Die Hertha-Spieler diskusstieren nach dem Schlusspfiff mit Schiedsrichter Frank Willenborg. (Urheber/Quelle/Verbreiter: Soeren Stache/dpa-Zentralbild/dpa)

Das Last-Minute-Trauma von Hertha BSC raubt Trainer Pal Dardai nun auch noch den Schlaf. Rudelbildung, Gegentor in der siebten Minute der Nachspielzeit, Rote Karte für den Co-Trainer – die Ereignisse des 1:1 (1:0) gegen den FC Augsburg hinterließen bei dem Ungarn Spuren.

«Das war die erste Nacht, in der ich um drei aufgewacht bin», berichtete der 45 Jahre alte Dardai am Morgen. Mit Schlafen war danach nichts mehr. Stattdessen schaute er sich die entscheidende Szene der Partie noch «genau einmal» an: «Das reicht.»

Druck in Berlin wächst

Vor einer Woche musste Dardai die Kritik vom Nachbarn nach der Pleite im Hauptstadt-Derby ertragen, diesmal die Bilder vom Ausgleichstreffer der Gäste im Berliner Olympiastadion praktisch in letzter Sekunde. «Langsam ist es nicht mehr Zufall», betonte Dardai. Gegen den VfL Wolfsburg (1:2) hatte ein spätes Gegentor einen Punkt gekostet, auch Bayer Leverkusen traf beim 1:1 gegen die Berliner spät – wie nun Augsburg. Fünf Punkte mehr wären es auf der Hertha-Habenseite, statt 19 hat der Club aber in 13 Spielen erst 14 Zähler geholt.

Der Druck wächst noch mehr beim Big-City-Club. «Jetzt sind wir in einer Situation, in der wir in Stuttgart nicht verlieren dürfen und gegen Bielefeld gewinnen müssen», sagte der Hertha-Trainer. 20 Punkte bis zur Winterpause bleiben das Ziel.
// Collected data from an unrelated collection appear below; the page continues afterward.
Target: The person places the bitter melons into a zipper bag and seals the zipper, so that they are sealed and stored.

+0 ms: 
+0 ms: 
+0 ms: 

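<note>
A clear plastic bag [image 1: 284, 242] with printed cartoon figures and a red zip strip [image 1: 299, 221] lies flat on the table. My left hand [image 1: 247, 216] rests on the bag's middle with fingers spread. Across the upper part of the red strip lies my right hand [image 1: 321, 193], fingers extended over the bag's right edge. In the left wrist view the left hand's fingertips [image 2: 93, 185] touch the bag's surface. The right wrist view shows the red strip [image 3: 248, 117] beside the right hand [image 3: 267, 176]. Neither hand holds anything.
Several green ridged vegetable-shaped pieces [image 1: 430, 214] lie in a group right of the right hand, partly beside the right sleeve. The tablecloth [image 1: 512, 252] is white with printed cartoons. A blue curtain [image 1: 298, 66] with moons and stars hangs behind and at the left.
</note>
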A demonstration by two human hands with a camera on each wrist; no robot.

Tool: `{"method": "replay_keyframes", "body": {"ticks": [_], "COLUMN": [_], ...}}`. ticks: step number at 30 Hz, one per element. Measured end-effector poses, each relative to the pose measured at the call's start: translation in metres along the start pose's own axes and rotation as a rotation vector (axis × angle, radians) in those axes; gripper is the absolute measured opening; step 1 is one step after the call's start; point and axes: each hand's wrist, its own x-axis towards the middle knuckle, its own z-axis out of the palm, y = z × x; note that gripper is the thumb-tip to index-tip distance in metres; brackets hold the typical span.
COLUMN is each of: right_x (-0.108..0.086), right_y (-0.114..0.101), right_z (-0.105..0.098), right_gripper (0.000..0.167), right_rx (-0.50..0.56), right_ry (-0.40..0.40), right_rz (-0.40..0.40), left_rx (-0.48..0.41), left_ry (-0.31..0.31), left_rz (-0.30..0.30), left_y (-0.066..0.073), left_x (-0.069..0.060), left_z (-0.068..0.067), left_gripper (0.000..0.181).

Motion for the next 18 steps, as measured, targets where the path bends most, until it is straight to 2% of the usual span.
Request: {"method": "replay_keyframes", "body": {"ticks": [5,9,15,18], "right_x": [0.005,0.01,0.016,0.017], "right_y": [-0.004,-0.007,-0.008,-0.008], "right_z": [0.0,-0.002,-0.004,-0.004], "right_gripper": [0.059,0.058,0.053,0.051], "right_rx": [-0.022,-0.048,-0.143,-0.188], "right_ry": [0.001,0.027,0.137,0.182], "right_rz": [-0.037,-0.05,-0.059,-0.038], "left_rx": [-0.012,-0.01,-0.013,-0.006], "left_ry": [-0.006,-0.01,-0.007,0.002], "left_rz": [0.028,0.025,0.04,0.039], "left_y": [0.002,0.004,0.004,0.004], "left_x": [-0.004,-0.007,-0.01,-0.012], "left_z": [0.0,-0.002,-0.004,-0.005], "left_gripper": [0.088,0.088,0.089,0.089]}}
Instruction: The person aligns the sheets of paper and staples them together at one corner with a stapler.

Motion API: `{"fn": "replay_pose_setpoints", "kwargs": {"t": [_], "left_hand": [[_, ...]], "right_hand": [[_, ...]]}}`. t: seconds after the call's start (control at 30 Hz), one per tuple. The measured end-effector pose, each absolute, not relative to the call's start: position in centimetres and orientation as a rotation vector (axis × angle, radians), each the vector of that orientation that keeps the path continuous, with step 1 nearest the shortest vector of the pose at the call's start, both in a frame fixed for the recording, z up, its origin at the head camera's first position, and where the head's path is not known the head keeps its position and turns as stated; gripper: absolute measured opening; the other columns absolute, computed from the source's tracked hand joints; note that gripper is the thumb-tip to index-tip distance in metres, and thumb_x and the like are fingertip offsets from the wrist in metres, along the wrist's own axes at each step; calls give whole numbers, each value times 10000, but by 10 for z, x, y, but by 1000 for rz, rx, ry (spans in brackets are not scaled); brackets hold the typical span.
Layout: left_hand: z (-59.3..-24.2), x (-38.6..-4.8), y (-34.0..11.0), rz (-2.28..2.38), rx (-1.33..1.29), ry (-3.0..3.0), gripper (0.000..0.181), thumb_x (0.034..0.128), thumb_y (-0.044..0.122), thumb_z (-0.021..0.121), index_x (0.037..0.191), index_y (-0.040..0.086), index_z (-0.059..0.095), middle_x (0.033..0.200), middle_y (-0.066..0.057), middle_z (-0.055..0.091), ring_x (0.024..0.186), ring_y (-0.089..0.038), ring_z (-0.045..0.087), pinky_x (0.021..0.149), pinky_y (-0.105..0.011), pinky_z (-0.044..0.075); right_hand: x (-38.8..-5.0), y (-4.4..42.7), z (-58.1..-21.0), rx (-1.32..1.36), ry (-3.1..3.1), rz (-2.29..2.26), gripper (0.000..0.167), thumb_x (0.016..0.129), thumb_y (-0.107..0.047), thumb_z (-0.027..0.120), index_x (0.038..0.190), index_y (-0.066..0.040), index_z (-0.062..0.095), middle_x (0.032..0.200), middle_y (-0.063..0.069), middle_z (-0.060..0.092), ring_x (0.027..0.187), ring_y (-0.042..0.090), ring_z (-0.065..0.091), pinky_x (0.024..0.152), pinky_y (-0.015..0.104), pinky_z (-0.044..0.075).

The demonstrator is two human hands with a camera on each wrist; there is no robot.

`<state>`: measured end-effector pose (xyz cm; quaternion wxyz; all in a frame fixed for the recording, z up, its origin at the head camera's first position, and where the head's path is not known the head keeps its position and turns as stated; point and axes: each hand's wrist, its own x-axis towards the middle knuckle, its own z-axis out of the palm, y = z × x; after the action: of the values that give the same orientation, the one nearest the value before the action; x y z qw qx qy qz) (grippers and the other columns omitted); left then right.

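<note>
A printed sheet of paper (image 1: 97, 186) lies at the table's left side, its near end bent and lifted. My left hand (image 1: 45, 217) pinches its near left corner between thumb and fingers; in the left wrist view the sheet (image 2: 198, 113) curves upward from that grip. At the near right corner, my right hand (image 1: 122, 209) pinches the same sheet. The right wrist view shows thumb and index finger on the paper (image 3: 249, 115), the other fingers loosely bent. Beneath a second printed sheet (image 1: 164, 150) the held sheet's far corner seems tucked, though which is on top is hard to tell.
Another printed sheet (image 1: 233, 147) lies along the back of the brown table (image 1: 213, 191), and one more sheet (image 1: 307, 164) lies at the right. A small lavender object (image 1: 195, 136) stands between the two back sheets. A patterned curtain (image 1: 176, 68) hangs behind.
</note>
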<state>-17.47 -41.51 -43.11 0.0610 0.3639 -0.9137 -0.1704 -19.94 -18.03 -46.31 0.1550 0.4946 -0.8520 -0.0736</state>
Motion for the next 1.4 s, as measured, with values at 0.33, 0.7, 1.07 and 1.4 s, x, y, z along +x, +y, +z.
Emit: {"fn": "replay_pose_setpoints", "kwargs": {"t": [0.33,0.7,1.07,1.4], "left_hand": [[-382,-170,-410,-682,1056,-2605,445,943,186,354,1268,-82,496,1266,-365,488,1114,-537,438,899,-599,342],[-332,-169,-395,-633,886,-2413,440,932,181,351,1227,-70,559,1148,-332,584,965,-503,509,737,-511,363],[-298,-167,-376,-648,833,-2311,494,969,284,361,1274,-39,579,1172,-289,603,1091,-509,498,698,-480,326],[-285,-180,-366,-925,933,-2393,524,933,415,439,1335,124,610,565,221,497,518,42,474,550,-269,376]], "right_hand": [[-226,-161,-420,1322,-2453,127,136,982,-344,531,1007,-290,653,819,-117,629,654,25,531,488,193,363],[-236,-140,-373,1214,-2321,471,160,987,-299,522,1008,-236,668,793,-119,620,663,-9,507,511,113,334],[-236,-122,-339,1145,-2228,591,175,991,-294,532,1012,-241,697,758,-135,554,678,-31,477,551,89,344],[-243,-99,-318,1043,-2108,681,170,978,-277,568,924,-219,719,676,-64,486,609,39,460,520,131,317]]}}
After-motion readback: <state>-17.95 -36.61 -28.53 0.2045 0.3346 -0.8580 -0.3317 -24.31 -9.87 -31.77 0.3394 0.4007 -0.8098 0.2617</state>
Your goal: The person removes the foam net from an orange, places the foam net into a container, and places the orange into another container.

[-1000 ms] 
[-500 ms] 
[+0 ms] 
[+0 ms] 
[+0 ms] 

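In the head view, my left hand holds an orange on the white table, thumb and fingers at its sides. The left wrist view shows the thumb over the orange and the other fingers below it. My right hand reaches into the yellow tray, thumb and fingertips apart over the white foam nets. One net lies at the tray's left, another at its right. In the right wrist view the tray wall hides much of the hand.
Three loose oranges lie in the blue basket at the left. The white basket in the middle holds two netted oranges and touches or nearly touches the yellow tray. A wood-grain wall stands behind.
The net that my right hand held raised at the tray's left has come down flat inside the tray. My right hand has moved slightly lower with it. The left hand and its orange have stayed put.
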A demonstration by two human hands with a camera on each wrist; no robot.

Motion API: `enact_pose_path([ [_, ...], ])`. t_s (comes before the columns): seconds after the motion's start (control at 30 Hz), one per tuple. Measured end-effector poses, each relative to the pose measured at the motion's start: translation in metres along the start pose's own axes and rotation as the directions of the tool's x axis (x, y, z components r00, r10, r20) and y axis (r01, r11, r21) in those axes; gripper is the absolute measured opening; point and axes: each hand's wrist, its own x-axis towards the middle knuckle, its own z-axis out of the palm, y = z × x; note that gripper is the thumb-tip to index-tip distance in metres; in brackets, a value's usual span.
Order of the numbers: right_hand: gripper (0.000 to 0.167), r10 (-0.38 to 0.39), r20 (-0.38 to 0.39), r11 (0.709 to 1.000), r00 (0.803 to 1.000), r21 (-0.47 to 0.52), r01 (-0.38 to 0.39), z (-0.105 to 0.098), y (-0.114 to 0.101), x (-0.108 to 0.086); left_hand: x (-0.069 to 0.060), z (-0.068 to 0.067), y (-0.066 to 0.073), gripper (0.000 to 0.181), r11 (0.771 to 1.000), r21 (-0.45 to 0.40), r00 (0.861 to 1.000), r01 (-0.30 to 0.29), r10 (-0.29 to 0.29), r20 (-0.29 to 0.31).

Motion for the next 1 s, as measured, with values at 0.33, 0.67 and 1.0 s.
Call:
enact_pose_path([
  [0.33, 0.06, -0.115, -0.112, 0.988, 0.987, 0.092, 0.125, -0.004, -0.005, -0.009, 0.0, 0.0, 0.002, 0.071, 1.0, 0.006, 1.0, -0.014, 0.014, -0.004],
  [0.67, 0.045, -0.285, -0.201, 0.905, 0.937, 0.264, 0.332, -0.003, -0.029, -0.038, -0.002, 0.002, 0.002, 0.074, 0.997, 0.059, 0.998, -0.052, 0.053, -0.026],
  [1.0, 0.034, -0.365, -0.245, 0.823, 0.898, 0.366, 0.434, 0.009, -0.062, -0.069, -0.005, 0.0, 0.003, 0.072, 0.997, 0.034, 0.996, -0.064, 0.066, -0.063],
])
Doch dazu muss Dardais Mannschaft auch mal einen Vorsprung bis zum Schlusspfiff retten, was nun auch gegen Bayern-Bezwinger FC Augsburg misslang. Die Führung des langjährigen ehemaligen Gäste-Profis Marco Richter nach einem kapitalen Abwehrfehler der Augsburger in der 40. Minute reichte nicht. «Beschissen» sei die Gefühlslage, konstatierte der eingewechselte Hertha-Angreifer Davie Selke, der vor dem Gegentor bei einer Rudelbildung im Mittelpunkt gestanden hatte.

Tumult an der Eckfahne

Aufgebracht waren seine Mitspieler nach einem vermeintlichen Foul an Selke an die Eckfahne des Gegners geeilt. «Alle rasten aus, das darfst du nicht», monierte Dardai direkt nach dem Spiel. Unmittelbar sah er tags danach die verlorene Ordnung nach der Rudelbildung inklusive Roter Karte für Co-Trainer Andreas Neuendorf nicht als Grund für das Tor der Augsburger. Er sprach von einer Fehlerkette. «Die letzte Minute kannst du nicht coachen auf dem Platz», sagte Dardai.

Mehr als einmal konnte und wollte er sich das Kopfballtor des zuletzt im September 2020 beim 3:1-Sieg des FCA gegen den 1. FC Union erfolgreichen Michael Gregoritsch nicht in der Wiederholung anschauen. «Wir haben ein Tor als Geschenk bekommen und haben es dem Gegner zurückgegeben», sagte Dardai.

Denn beim Richter-Treffer hatte sich Augsburgs Robert Gumny den Ball so ungeschickt vorgelegt, dass der Berliner problemlos ins leere Tor einschieben konnte, da gleichzeitig der Keeper der Gäste, Rafal Gikiewicz aus seinem Kasten geeilt war. «Die ganze Mannschaft ist sehr bedient, dass wir wieder in letzter Minute das Spiel hergegeben haben. Das ist traurig, wir hätten den Sieg gerne mitgenommen», sagte Richter, während sich sein ehemaliger Arbeitgeber trotz Abrutschens auf den Relegationsrang am 13. Spieltag über den Punktgewinn mächtig freute.

Remis ein Erfolgserlebnis für Augsburg

Sie hätten Nehmerqualitäten gezeigt, hätten offensiv gewechselt und immer dran geglaubt. «Die Art und Weise, wie wir aufgetreten sind, gibt uns weiter Selbstvertrauen für die kommenden Wochen», sagte Markus Weinzierl. Der Coach des FC Augsburg dürfte deutlich besser geschlafen haben.